■ **Task**:
Could you give back the whole listing exactly as written?
★ ★ ★ ★ ★
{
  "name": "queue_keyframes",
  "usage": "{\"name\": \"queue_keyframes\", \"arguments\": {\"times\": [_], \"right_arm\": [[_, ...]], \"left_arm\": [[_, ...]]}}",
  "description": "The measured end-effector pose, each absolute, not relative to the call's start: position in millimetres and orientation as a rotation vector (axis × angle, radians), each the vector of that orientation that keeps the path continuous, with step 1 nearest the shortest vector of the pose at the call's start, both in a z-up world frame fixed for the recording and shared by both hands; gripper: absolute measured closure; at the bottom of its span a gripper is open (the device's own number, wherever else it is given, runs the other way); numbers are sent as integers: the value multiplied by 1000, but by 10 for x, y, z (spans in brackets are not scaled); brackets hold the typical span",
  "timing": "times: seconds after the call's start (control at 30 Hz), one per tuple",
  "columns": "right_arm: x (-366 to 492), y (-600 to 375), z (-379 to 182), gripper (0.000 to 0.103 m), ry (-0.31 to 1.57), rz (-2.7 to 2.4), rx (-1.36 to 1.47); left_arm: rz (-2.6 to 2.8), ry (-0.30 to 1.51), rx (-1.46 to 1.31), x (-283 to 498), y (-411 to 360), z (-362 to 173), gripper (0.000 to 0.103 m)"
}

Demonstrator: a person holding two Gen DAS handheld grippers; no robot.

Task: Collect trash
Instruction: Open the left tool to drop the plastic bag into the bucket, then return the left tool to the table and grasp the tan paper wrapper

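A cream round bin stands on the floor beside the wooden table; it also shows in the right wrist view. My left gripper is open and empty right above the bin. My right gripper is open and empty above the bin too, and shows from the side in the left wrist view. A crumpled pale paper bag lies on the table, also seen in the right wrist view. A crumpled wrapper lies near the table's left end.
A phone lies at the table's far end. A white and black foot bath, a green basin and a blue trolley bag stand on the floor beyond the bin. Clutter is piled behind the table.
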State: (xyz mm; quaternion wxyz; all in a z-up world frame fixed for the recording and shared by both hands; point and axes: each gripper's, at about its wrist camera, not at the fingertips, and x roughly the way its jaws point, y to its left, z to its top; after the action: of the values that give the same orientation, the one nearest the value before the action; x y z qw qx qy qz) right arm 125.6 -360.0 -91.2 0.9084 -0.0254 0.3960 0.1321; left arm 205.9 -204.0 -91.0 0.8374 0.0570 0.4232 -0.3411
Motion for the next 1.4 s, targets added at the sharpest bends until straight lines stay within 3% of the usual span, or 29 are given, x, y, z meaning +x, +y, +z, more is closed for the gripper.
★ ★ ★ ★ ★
■ **Written solution**:
{
  "name": "queue_keyframes",
  "usage": "{\"name\": \"queue_keyframes\", \"arguments\": {\"times\": [_], \"right_arm\": [[_, ...]], \"left_arm\": [[_, ...]]}}",
  "description": "The measured end-effector pose, each absolute, not relative to the call's start: position in millimetres and orientation as a rotation vector (axis × angle, radians), each the vector of that orientation that keeps the path continuous, with step 1 nearest the shortest vector of the pose at the call's start, both in a z-up world frame fixed for the recording and shared by both hands; gripper: absolute measured closure; at the bottom of its span a gripper is open (the device's own number, wherever else it is given, runs the other way); numbers are sent as integers: the value multiplied by 1000, but by 10 for x, y, z (spans in brackets are not scaled); brackets hold the typical span",
  "timing": "times: seconds after the call's start (control at 30 Hz), one per tuple",
  "columns": "right_arm: x (-366 to 492), y (-600 to 375), z (-379 to 182), gripper (0.000 to 0.103 m), ry (-0.31 to 1.57), rz (-2.7 to 2.4), rx (-1.36 to 1.47); left_arm: rz (-2.6 to 2.8), ry (-0.30 to 1.51), rx (-1.46 to 1.31), x (-283 to 498), y (-411 to 360), z (-362 to 173), gripper (0.000 to 0.103 m)"
}

Demonstrator: a person holding two Gen DAS handheld grippers; no robot.

Task: Collect trash
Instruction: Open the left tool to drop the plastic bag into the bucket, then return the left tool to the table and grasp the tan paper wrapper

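A cream round bin stands on the floor beside the wooden table; it also shows in the right wrist view. My left gripper is open and empty right above the bin. My right gripper is open and empty above the bin too, and shows from the side in the left wrist view. A crumpled pale paper bag lies on the table, also seen in the right wrist view. A crumpled wrapper lies near the table's left end.
A phone lies at the table's far end. A white and black foot bath, a green basin and a blue trolley bag stand on the floor beyond the bin. Clutter is piled behind the table.
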State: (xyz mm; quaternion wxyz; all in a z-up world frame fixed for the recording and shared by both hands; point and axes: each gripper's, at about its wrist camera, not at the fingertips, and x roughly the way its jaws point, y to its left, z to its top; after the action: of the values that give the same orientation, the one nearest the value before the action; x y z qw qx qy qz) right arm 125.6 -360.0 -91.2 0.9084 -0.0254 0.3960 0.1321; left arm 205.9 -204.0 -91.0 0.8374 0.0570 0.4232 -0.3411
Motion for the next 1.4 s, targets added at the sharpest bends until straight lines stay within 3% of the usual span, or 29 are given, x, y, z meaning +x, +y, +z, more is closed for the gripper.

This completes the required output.